Per esempio quando nel 2011 c'è stato un caso di morbillo in un cinema, ci sono stati quattro contagi e poi si è fermato. Invece nel 2013, a causa delle mancate vaccinazioni, l’immunità di gregge è stata persa negli Stati Uniti. E quando nel 2014 un ragazzino di 11 anni è andato a Disneyland col morbillo, c’è stata un’epidemia di centinaia di casi e c’è scappato pure il morto perché l’immunità di gregge non c'era più.

Anche in Italia epidemia di morbillo nel 2017

Com'è com'è la situazione in Italia? Purtroppo non è tra le più favorevoli perché nel 2016, quando ancora il vaccino contro il morbillo non era obbligatorio, ma solo fortemente consigliato, noi eravamo ben lontani dal 95% di copertura vaccinale che serve per l’immunità di gregge ed eravamo a livello di paesi molto molto più poveri.

E come conseguenza, l’anno dopo - nel 2017 - c'è stata una terribile epidemia, con più di 7000 casi e con 8 morti.

Ma per capire il significato vero dell’immunità di gregge, andiamo a vedere i dati. Perché è interessante notare, andando a vedere chi si è ammalato, che l'incidenza maggiore c'è stata fra i bambini che avevano meno di un anno. E non erano figli di antivaccinisti, no neanche per idea! Questi bambini non erano vaccinati perché il vaccino contro il morbillo si somministra ai 15 mesi e quindi l'unico modo per proteggere i bambini fino ai 15 mesi è quello di non fare circolare il virus nel resto della popolazione. Se il virus circola, loro si infettano ed è quello che è accaduto.

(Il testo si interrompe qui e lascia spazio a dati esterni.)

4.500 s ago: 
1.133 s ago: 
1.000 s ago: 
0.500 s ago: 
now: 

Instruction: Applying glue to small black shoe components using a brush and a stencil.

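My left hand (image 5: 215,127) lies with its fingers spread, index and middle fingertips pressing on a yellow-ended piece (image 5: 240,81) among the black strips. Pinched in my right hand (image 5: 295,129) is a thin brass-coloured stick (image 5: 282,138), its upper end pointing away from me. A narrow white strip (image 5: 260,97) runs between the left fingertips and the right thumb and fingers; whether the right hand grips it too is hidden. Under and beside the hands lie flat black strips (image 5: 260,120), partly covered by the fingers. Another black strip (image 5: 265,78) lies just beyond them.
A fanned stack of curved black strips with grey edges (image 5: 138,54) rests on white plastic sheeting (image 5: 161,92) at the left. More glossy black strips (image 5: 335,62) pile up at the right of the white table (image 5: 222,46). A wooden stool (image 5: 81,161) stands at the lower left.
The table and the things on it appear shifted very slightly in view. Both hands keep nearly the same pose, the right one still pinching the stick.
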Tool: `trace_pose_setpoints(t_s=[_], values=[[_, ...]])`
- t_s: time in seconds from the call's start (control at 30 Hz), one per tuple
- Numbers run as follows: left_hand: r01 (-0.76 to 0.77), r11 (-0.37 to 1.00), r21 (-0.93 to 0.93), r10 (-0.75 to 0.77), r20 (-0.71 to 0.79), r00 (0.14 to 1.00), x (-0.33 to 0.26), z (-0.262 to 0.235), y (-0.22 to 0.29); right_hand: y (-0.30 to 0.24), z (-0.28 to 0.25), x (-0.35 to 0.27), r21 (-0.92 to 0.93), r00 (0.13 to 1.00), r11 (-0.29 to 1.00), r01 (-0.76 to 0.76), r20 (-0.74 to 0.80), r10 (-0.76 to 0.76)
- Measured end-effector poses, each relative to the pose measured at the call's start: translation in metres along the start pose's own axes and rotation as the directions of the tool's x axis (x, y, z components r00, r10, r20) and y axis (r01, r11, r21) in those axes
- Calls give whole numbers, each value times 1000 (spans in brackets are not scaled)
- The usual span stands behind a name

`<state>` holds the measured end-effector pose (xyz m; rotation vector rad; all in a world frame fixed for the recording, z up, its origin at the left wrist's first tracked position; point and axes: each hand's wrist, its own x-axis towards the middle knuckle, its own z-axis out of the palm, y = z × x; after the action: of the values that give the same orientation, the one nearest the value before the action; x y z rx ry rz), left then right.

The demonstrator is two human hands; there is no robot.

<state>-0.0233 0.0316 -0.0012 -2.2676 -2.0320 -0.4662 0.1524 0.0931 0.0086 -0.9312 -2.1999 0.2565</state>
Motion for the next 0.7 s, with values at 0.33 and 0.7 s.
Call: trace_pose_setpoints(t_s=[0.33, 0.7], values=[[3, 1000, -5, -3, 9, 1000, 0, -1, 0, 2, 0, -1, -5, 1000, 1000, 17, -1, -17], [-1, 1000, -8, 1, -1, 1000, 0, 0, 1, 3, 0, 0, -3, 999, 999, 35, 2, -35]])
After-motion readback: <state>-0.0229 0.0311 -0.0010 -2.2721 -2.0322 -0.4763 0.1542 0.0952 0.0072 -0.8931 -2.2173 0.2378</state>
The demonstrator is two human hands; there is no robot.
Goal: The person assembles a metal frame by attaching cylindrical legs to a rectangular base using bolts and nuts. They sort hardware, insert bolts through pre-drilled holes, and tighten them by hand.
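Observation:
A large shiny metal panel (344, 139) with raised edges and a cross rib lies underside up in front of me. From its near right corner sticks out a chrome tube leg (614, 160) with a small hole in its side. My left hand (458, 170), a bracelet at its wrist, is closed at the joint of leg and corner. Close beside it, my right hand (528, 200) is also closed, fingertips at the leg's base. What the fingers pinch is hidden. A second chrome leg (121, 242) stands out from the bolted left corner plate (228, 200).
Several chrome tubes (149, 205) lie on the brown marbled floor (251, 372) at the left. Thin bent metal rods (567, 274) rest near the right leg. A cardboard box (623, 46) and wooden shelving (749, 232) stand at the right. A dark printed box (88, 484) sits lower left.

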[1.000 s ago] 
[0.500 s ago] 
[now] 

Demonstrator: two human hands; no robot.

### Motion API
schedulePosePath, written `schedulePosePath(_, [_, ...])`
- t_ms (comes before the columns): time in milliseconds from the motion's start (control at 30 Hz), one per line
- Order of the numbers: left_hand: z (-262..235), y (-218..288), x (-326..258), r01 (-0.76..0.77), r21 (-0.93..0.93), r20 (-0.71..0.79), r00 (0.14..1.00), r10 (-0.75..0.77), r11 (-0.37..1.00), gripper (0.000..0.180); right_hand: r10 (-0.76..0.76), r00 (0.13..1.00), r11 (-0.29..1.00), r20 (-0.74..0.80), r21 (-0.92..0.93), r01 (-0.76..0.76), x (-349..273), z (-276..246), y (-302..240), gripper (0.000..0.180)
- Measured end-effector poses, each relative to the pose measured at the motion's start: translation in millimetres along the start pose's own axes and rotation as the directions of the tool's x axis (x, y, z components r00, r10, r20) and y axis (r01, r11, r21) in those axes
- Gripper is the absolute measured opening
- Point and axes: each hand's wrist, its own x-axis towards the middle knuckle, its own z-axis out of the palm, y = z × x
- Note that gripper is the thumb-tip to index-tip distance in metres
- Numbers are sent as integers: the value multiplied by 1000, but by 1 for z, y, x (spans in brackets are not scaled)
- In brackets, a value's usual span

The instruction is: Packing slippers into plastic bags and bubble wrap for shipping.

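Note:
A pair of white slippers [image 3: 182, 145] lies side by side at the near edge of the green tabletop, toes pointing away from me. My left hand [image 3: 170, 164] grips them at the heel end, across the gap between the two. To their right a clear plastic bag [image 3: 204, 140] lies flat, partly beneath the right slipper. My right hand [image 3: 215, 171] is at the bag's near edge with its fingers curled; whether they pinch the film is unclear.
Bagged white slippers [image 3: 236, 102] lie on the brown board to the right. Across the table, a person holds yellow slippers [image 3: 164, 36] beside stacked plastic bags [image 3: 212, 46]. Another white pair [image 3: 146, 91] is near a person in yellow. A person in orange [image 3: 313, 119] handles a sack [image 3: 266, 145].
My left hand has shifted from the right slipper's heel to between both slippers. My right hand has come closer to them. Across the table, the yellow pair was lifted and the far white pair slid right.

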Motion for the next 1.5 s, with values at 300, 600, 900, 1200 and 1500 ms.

Vaccinarsi gesto di responsabilità civile

Abbiamo capito dunque che vaccinarsi non è un atto di protezione individuale, come mettersi il casco quando si va in moto o come la cintura in auto. Vaccinarsi è un gesto di responsabilità civile che rende la nostra comunità più sicura e che difende i più deboli e i più sfortunati.

Per cui chi pretende di non vaccinarsi facendo i “comodi propri”, in nome della libertà, è bene che si sappia che chiede la libertà di rendere la nostra comunità più vulnerabile. E’ bene che si sappia che chiede la libertà di fare del male ai più deboli e ai più sfortunati. Beh questa non è libertà, la libertà è un’altra cosa”.